Le centre commercial est désormais un acteur à part entière de la politique économique des collectivités territoriales. Unibail-Rodamco-Westfield détient un portefeuille d'actifs très diversifié en Europe et aux États-Unis, avec 67 centres dans 11 pays totalisant 900 millions de visites annuelles. Le 8 avril dernier, il a inauguré à Hambourg en Allemagne son projet phare : Westfield Hamburg-Überseequartier. "C'est l'un des plus ambitieux projets de régénération urbaine en Europe. Il est complètement intégré à la ville, avec sa propre station de métro, ses lignes de bus et ses nombreux services de mobilité. Notre groupe est venu créer un tout nouveau quartier pour les habitants de Hambourg. Westfield Hamburg-Überseequartier rassemble des commerces, mais aussi des hôtels, des logements, des bureaux et un terminal de croisière", décrit Dominique Hautbois, directeur général Retail France d'URW. La composante commerciale du quartier, d'une superficie de 94 000 m², comprendra 170 commerces, enseignes de restauration et de divertissement au total, dont plus de 40 concepts de restauration et d'alimentation. Chose sûre, avoir le bon mix d'enseignes est essentiel pour assurer une fréquentation de bon niveau et renouvelée. À côté des locomotives que représentent souvent les Primark, Sephora, Zara et Action, pouvoir compter en France dans sa palette des enseignes comme Søstrene Grene, Normal, Aroma-Zone, Legami ou L'Atelier d'Amaya dans des secteurs diversifiés permet de se différencier de la concurrence.

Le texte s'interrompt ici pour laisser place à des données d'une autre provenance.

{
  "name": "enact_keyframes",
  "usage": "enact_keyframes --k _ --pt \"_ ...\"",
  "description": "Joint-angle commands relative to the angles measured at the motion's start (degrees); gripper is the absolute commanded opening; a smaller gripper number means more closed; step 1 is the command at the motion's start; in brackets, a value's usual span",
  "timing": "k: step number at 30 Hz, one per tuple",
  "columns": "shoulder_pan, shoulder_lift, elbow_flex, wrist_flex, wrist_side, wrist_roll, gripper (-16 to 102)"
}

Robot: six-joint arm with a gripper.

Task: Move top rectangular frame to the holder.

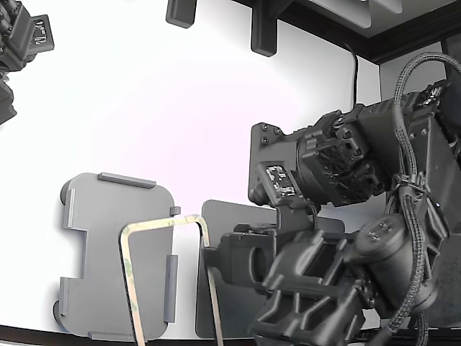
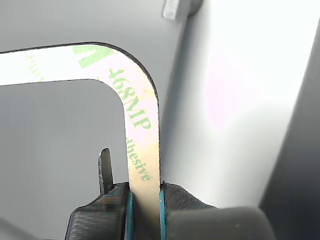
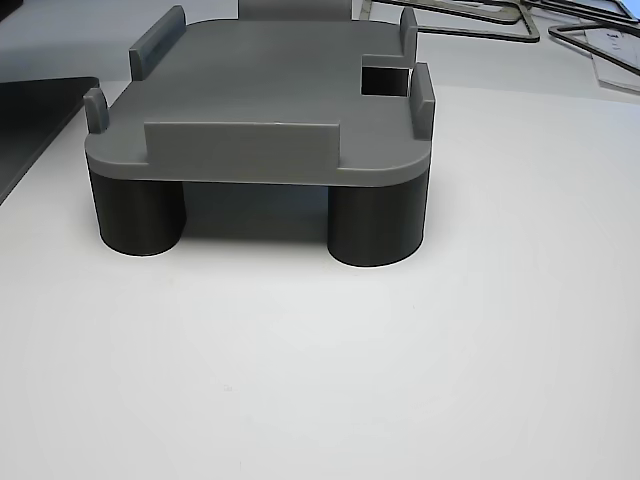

Un rôle sociétal grandissant : d'autres activités, d'autres acteurs
"Les lieux qui abritent du commerce sont également une réponse à la montée de la virtualité dans nos vies quotidiennes. Contrairement aux réseaux sociaux, qui créent des bulles d'opinion et d'appartenance homogènes, les sites commerciaux restent des espaces de mixité, où se croisent des publics d'origines sociales et culturelles variées", déclarait Christophe Noël, délégué général de la FACT, en prévision de l'édition 2025 du Salon de l'immobilier des espaces commerciaux (SIEC) qui se tiendra du 11 au 12 juin à Paris Expo, porte de Versailles. De fait, certains centres commerciaux s'essaient à tisser des liens plus étroits avec l'économie sociale et solidaire (ESS). Situé à une dizaine de minutes de Creil, le centre Carrefour Creil - Saint-Maximin (groupe Carmila) a fait de l'engagement socialement responsable un axe structurant de son développement. Depuis février, il accueille une boutique de la Croix-Rouge, dédiée à la seconde main et à la solidarité locale. Avec une surface de 160 m², le magasin propose aux curieux une large sélection d'articles de seconde main : vêtements, chaussures, accessoires de mode, linge de maison, jouets, livres, vaisselle, CD et objets de décoration. Chaque don de vêtement ou achat contribue au financement d'initiatives locales, telles que l'aide alimentaire, l'inclusion sociale ou les formations. Une partie des vêtements collectés est également destinée à l'aide vestimentaire, permettant aux plus démunis de pouvoir se vêtir.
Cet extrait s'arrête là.